Exercise details:
In the listing below, find the line containing "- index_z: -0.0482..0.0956" and the line containing "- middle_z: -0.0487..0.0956". Repeat exactly those two lines and every line between them, nothing more.

Raw data:
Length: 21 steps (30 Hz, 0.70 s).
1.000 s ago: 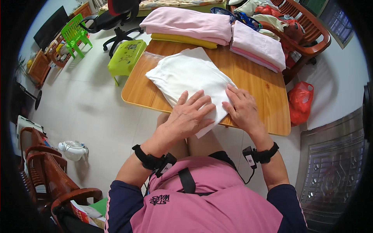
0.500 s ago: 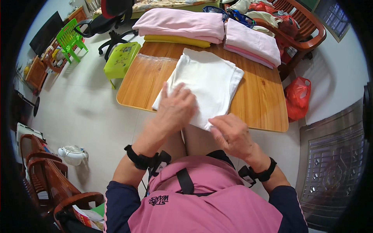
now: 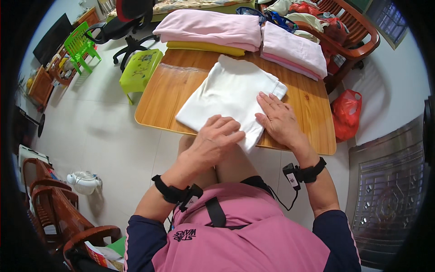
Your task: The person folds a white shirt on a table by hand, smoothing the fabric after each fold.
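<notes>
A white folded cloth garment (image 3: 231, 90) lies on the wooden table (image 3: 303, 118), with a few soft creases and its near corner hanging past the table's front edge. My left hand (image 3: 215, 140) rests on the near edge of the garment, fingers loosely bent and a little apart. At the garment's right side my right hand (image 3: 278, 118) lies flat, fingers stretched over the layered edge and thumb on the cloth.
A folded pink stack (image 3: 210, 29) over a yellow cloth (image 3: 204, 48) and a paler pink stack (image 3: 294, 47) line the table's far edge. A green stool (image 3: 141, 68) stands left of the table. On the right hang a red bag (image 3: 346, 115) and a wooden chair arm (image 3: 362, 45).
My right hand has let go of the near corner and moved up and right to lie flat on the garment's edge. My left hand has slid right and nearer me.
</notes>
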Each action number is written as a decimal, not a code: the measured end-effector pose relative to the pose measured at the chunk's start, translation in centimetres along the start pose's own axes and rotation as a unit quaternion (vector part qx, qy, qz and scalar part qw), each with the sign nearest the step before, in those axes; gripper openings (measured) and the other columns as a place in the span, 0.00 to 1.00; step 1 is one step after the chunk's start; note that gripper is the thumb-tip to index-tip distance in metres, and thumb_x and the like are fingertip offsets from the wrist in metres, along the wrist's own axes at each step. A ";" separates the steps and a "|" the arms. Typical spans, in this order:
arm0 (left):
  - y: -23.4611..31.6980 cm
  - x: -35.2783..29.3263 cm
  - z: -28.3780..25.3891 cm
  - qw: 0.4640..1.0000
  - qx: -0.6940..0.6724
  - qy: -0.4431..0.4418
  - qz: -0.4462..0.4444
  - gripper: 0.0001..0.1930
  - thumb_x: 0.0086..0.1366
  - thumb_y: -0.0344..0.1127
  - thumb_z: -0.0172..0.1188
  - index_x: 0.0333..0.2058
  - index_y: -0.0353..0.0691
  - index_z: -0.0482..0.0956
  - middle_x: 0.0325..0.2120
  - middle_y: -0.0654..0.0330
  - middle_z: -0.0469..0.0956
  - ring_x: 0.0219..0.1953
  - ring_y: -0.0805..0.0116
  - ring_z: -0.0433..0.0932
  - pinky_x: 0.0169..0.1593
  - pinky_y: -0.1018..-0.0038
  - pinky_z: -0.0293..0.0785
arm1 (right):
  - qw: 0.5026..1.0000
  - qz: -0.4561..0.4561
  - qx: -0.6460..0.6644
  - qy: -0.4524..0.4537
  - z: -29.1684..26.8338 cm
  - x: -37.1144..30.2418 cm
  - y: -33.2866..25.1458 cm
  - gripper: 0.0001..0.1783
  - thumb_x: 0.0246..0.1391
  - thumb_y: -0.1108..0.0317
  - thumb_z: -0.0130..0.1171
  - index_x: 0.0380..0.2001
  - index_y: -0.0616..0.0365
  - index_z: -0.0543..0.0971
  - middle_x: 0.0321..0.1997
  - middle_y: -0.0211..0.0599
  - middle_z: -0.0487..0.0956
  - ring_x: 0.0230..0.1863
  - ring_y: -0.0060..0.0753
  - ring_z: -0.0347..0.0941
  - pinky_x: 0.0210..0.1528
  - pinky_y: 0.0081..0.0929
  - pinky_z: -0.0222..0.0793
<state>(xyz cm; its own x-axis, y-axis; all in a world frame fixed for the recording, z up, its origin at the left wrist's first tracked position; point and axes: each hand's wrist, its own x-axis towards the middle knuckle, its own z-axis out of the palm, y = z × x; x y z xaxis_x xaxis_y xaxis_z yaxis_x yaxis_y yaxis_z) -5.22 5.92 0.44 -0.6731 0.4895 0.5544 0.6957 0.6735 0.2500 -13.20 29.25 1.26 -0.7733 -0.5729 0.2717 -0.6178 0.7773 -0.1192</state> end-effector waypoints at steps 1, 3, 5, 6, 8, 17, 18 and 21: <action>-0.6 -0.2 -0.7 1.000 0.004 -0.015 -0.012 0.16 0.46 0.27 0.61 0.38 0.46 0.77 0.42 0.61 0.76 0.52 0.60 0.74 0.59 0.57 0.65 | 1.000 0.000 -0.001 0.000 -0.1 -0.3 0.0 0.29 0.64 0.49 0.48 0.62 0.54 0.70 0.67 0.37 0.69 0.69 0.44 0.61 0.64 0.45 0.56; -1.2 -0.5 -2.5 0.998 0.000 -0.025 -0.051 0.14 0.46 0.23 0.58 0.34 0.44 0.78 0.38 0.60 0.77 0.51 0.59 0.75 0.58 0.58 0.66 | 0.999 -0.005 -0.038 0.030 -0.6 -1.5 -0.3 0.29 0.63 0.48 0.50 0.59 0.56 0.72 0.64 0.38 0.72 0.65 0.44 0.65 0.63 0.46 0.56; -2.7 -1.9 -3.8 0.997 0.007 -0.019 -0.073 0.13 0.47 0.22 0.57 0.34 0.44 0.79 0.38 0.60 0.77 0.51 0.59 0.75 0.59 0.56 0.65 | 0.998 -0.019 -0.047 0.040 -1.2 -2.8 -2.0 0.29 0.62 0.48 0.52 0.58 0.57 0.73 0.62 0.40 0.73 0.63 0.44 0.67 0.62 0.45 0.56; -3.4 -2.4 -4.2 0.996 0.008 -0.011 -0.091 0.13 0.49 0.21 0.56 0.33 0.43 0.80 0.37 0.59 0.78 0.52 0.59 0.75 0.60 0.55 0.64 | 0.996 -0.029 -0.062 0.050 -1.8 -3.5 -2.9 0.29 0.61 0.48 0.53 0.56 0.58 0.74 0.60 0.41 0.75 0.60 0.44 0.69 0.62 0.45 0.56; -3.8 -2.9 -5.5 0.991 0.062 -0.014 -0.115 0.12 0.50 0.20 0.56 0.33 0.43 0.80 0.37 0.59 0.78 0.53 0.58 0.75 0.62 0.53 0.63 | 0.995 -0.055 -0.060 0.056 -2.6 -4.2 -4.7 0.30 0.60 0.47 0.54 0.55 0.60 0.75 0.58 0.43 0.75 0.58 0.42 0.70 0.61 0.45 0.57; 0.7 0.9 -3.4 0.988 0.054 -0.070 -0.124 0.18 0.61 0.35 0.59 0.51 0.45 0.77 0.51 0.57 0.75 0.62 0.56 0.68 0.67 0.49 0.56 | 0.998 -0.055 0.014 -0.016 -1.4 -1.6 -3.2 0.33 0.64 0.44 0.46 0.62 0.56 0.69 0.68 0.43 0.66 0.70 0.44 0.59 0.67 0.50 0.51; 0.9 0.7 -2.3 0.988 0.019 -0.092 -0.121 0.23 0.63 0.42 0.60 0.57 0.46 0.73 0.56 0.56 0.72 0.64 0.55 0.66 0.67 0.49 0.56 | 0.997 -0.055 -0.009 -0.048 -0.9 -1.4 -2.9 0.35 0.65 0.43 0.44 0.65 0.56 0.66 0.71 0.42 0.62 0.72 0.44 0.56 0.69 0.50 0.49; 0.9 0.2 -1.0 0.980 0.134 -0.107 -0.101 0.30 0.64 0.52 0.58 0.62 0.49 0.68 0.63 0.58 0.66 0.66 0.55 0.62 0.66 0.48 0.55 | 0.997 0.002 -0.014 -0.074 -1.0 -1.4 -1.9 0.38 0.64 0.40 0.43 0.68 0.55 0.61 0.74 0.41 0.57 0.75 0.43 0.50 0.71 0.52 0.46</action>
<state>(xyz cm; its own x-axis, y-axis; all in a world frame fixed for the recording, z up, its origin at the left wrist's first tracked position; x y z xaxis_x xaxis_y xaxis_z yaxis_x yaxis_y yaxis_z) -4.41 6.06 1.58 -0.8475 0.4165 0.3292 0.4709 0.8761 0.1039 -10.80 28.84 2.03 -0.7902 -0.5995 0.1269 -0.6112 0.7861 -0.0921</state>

Expected output:
  - index_z: -0.0482..0.0956
  - middle_x: 0.0325..0.2120
  - middle_y: -0.0654..0.0330
  - middle_z: -0.0469..0.0956
  - ring_x: 0.0219..0.1953
  - ring_y: -0.0805..0.0116
  - ring_z: -0.0433..0.0932
  - pinky_x: 0.0169..0.1593
  - pinky_y: -0.1018..-0.0038
  - pinky_z: -0.0293..0.0785
arm1 (right):
  - qw: 0.5026..1.0000
  - qz: -0.4561..0.4561
  - qx: -0.6460..0.6644
  - qy: -0.4524..0.4537
  - z: -29.1684..26.8338 cm
  - x: -37.1144..30.2418 cm
  - y: -33.2866..25.1458 cm
  - gripper: 0.0001..0.1783
  - thumb_x: 0.0246..0.1391
  - thumb_y: -0.1108..0.0317
  - thumb_z: -0.0130..0.1171
  - index_x: 0.0380..0.2001
  - index_y: -0.0616..0.0365
  - index_z: -0.0543..0.0971
  - middle_x: 0.0321..0.1997
  - middle_y: -0.0211..0.0599
  - middle_z: -0.0487..0.0956

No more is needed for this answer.